--- START ---
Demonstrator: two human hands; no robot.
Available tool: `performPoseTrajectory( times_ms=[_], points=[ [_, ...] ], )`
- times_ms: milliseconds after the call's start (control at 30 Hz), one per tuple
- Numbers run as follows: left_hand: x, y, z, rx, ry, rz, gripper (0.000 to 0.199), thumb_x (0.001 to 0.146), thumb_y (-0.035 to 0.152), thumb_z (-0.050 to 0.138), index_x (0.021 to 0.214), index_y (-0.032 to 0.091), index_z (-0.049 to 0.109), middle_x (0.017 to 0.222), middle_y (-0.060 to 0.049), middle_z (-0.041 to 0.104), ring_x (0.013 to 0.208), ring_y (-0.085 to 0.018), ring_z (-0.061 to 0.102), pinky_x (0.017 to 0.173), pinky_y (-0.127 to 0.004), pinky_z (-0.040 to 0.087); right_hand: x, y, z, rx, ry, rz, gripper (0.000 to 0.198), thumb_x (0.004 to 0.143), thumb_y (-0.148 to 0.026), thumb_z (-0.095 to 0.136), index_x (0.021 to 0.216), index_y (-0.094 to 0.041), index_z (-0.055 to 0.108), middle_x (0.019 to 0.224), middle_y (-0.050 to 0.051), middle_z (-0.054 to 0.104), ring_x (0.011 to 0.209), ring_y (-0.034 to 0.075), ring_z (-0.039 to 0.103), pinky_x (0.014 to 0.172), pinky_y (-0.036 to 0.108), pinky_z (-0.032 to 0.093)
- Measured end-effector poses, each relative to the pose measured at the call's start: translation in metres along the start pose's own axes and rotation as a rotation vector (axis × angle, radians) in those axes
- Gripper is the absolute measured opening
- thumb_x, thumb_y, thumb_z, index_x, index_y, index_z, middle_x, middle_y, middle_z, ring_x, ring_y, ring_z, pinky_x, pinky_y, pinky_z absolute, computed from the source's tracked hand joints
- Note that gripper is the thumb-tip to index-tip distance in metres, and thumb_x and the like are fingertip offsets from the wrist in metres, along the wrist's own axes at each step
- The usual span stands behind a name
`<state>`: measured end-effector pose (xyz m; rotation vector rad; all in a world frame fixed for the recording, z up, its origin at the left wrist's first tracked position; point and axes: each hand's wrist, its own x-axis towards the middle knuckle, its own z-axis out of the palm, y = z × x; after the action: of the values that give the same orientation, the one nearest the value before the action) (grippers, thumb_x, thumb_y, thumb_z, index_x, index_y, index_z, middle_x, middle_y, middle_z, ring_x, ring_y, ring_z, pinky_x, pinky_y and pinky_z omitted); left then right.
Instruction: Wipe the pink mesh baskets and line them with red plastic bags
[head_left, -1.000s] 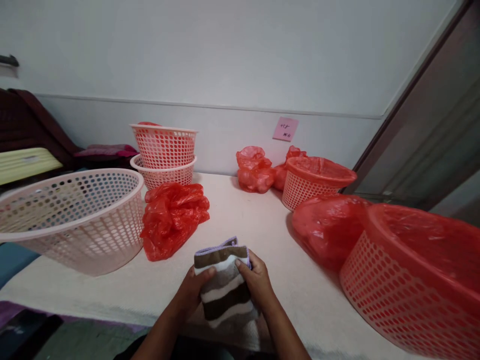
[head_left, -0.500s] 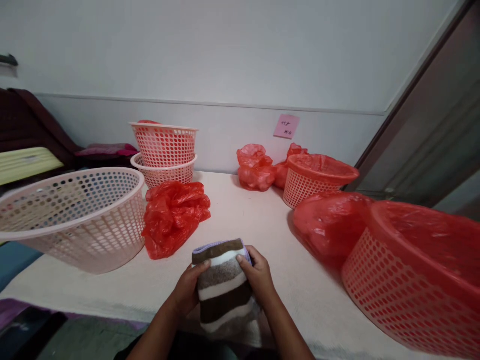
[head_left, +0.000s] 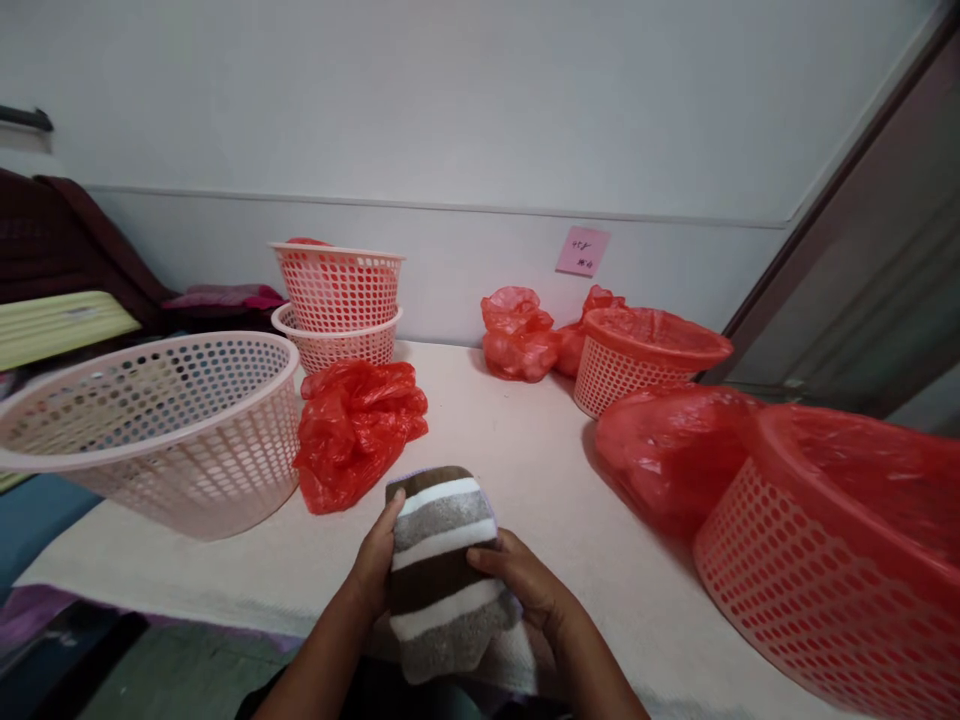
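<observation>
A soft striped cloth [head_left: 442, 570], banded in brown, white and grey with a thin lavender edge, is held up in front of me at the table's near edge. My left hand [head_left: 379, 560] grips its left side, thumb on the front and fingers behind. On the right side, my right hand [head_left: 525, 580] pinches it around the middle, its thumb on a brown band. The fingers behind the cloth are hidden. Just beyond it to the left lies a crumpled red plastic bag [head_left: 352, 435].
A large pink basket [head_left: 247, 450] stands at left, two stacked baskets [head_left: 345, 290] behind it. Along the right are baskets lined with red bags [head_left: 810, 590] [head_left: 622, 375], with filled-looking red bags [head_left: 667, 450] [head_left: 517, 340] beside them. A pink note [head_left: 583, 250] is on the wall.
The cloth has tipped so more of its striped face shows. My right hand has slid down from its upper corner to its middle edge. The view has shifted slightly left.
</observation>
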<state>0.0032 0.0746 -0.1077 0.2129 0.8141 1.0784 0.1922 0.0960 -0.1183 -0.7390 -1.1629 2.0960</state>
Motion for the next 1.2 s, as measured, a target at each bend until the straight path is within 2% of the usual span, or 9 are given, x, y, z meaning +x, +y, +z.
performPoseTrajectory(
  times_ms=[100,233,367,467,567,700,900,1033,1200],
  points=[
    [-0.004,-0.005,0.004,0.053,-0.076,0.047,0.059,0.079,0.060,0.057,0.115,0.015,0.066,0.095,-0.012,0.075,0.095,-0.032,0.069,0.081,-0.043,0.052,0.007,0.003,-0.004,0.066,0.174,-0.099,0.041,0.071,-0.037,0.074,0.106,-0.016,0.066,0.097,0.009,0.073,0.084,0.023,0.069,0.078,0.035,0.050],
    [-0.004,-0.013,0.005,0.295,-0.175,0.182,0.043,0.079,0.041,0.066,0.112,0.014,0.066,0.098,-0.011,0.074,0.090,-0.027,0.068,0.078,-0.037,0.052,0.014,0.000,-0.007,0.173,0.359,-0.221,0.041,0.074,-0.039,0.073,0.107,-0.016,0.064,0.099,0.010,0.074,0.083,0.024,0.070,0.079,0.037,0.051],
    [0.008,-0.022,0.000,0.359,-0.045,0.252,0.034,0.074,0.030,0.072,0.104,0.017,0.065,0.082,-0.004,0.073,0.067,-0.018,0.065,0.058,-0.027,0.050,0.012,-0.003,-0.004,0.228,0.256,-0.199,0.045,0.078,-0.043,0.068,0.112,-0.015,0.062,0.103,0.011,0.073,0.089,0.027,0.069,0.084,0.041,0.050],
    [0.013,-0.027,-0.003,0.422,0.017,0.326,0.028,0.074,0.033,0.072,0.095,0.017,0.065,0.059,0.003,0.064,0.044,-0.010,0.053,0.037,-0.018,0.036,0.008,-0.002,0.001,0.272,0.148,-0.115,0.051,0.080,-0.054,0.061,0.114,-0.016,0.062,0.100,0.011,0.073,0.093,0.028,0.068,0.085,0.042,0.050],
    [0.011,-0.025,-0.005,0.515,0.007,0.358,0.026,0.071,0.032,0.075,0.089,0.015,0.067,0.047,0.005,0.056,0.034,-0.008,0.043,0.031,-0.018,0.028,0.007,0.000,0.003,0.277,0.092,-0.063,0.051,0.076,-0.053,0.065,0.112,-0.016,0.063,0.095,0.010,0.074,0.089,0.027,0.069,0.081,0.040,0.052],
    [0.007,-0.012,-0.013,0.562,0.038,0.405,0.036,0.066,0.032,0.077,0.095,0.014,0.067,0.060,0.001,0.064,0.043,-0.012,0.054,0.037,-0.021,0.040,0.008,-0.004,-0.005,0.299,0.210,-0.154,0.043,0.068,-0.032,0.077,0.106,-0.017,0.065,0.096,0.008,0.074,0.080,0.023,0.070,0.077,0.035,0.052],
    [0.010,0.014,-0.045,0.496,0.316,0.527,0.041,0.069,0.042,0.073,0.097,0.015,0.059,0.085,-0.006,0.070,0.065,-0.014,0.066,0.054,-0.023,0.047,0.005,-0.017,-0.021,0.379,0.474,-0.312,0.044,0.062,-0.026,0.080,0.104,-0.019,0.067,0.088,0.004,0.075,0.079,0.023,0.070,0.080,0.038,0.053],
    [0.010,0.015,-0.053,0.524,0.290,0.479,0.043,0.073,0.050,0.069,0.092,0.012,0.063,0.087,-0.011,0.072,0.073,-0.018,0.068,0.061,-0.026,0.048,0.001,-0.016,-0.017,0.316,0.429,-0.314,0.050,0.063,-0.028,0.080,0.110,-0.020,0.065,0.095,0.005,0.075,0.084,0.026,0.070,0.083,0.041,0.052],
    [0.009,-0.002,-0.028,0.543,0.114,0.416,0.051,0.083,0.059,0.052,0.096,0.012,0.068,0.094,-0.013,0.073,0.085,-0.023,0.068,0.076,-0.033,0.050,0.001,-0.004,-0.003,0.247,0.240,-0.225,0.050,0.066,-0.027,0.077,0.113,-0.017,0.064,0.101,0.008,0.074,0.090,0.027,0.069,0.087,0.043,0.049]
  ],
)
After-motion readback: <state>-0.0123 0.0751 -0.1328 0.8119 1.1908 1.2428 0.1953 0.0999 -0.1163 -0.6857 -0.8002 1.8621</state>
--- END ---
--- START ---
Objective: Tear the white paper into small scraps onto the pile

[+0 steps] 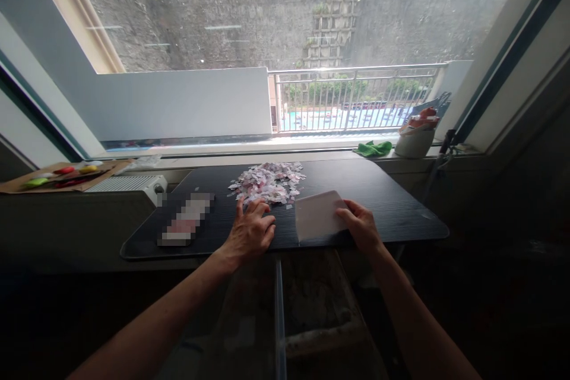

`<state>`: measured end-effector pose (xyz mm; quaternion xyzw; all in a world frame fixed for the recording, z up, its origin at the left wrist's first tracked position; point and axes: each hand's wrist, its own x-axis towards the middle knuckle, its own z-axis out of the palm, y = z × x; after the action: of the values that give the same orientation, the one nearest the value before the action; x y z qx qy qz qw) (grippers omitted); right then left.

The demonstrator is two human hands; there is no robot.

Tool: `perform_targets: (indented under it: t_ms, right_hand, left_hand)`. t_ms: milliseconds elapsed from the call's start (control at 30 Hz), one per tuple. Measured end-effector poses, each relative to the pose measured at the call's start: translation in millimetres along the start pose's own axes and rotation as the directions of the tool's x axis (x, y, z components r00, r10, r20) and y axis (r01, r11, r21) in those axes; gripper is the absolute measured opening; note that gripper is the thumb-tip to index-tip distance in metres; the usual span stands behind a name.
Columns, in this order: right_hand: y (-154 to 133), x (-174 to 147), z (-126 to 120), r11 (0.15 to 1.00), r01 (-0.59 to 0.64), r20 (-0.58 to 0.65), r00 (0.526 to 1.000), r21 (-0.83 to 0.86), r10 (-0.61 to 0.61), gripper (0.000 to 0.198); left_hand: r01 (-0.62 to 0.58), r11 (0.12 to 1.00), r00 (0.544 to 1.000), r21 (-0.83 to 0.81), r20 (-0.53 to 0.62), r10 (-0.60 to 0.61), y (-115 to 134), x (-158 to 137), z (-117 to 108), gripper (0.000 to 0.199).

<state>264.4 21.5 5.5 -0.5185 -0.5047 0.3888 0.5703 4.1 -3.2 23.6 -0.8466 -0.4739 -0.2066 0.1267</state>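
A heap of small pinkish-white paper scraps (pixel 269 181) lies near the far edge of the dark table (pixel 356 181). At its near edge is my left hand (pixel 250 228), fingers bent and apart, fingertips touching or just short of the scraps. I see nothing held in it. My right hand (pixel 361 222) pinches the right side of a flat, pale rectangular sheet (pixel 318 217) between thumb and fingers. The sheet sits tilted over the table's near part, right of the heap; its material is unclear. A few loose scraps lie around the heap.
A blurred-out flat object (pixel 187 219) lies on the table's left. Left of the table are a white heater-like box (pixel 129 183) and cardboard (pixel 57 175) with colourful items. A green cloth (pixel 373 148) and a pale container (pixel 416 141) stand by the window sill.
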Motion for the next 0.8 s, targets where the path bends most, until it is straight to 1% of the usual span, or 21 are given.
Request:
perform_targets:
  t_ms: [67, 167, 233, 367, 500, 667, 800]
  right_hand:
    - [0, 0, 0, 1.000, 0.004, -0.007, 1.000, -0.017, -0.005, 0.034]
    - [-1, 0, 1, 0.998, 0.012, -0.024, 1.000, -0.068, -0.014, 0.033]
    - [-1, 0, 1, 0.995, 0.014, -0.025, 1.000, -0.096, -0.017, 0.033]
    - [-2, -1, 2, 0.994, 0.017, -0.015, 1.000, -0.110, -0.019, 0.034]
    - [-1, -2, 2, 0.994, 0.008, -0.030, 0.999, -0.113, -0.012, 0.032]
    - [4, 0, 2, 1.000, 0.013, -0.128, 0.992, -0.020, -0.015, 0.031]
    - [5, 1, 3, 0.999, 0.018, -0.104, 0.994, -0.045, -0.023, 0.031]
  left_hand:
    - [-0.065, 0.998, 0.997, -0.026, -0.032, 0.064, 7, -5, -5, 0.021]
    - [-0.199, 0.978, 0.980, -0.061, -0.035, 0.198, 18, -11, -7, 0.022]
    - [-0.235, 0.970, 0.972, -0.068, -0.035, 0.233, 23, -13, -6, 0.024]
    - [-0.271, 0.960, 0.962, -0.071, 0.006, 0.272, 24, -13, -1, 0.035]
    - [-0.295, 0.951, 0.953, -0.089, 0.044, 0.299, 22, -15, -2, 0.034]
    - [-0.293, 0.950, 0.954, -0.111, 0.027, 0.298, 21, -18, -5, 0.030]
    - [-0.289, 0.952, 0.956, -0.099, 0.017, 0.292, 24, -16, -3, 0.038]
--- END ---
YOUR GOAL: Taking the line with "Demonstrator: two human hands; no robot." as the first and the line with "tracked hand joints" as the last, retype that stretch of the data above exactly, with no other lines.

RESPONSE BELOW:
Demonstrator: two human hands; no robot.
Available tool: `performPoseTrajectory( times_ms=[_], points=[ [_, ...] ], )`
- times_ms: milliseconds after the call's start (control at 30 Hz), one per tuple
- Numbers run as follows: left_hand: x, y, z, rx, ry, rz, gripper (0.000 to 0.199), thumb_x (0.001 to 0.146), thumb_y (-0.035 to 0.152), thumb_z (-0.050 to 0.138), index_x (0.021 to 0.214), index_y (-0.032 to 0.091), index_z (-0.049 to 0.109), middle_x (0.017 to 0.222), middle_y (-0.060 to 0.049), middle_z (-0.041 to 0.104), ring_x (0.013 to 0.208), ring_y (-0.085 to 0.018), ring_z (-0.061 to 0.102), pinky_x (0.017 to 0.173), pinky_y (-0.127 to 0.004), pinky_z (-0.040 to 0.087); right_hand: x, y, z, rx, ry, rz, gripper (0.000 to 0.198), thumb_x (0.004 to 0.143), thumb_y (-0.148 to 0.026), thumb_z (-0.095 to 0.136), index_x (0.021 to 0.216), index_y (-0.094 to 0.041), index_z (-0.055 to 0.108), middle_x (0.019 to 0.224), middle_y (-0.050 to 0.051), middle_z (-0.054 to 0.104), ring_x (0.011 to 0.209), ring_y (-0.034 to 0.075), ring_z (-0.039 to 0.103), pinky_x (0.014 to 0.172), pinky_y (-0.036 to 0.108), pinky_z (-0.032 to 0.093)
- Measured end-effector poses, each relative to the pose measured at the call's start: translation in metres along the start pose's own axes and rotation as a rotation vector (axis × angle, radians) in those axes
- Gripper is the absolute measured opening
- thumb_x, thumb_y, thumb_z, index_x, index_y, index_z, middle_x, middle_y, middle_z, ring_x, ring_y, ring_z, pinky_x, pinky_y, pinky_z absolute, computed from the source's tracked hand joints

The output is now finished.